◆ Exercise description
Using the data that follows, return exactly the lines from the one that contains "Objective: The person" through the one that contains "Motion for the", ends included.

+++ Stored data

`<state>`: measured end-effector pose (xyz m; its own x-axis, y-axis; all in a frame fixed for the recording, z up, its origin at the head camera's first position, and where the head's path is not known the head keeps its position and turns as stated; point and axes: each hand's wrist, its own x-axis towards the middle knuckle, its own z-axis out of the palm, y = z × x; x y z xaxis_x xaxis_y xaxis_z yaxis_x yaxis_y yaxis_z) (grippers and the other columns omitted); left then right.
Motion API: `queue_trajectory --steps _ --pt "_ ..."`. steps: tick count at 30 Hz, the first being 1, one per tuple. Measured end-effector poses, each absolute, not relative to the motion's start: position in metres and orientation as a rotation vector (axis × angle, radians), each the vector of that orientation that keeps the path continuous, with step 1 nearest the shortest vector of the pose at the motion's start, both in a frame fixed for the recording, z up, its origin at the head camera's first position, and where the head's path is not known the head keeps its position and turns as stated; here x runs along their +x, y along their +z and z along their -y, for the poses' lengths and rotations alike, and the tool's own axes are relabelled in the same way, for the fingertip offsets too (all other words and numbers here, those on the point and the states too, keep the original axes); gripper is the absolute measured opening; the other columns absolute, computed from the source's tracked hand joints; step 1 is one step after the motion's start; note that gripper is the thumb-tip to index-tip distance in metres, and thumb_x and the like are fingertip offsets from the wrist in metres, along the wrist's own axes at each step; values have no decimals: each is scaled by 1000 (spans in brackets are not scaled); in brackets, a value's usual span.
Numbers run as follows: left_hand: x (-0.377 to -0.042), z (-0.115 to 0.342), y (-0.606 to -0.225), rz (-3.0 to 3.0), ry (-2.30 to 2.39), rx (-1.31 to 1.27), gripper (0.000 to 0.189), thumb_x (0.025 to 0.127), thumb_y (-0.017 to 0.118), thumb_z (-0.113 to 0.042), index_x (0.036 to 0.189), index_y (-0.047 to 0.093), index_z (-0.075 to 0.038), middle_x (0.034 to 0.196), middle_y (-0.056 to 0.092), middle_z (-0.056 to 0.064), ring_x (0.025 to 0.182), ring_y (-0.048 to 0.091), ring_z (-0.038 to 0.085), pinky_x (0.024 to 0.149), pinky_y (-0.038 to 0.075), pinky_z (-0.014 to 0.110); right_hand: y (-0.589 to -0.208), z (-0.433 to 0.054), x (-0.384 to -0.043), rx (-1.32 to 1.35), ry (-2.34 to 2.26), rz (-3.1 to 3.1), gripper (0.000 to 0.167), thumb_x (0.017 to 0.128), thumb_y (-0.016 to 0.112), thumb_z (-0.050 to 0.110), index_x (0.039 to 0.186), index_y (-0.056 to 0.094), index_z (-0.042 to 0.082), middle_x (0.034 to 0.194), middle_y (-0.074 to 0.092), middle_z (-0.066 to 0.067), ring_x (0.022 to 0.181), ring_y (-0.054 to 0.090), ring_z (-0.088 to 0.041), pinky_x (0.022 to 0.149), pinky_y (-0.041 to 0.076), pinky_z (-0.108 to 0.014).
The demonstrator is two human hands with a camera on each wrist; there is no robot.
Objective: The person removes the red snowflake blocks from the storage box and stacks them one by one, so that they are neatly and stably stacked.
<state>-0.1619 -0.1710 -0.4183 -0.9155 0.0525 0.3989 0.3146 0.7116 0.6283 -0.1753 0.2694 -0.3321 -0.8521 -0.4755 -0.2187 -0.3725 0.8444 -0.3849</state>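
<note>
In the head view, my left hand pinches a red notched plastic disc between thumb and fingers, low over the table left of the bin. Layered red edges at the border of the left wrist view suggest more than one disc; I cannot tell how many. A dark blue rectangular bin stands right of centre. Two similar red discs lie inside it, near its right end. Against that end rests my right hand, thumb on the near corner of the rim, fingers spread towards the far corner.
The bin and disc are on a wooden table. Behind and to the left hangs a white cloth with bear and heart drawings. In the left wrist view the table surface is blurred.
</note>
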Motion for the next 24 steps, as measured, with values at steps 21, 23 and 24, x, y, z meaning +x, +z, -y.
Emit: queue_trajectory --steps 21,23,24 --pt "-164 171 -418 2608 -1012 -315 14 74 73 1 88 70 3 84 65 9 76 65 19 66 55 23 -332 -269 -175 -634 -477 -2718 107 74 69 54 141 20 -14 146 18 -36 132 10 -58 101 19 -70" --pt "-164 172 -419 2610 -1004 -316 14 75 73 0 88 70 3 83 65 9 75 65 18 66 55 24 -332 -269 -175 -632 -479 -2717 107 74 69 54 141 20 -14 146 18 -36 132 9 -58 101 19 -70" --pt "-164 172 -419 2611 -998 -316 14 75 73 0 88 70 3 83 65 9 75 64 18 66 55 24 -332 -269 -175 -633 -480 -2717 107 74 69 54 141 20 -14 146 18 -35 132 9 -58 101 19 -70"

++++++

◆ Result of this task
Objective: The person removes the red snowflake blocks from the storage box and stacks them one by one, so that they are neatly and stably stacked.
<state>-0.1619 -0.1710 -0.4183 -0.9155 0.0525 0.3989 0.3146 0.7116 0.6283 -0.1753 0.2694 -0.3321 -0.8521 -0.4755 -0.2187 -0.3725 0.8444 -0.3849</state>
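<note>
In the head view, my left hand pinches a red notched plastic disc between thumb and fingers, low over the table left of the bin. Layered red edges at the border of the left wrist view suggest more than one disc; I cannot tell how many. A dark blue rectangular bin stands right of centre. Two similar red discs lie inside it, near its right end. Against that end rests my right hand, thumb on the near corner of the rim, fingers spread towards the far corner.
The bin and disc are on a wooden table. Behind and to the left hangs a white cloth with bear and heart drawings. In the left wrist view the table surface is blurred.
</note>
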Motion for the next 24 steps, as measured, with values at steps 21, 23 and 24, x, y, z meaning +x, +z, -y.

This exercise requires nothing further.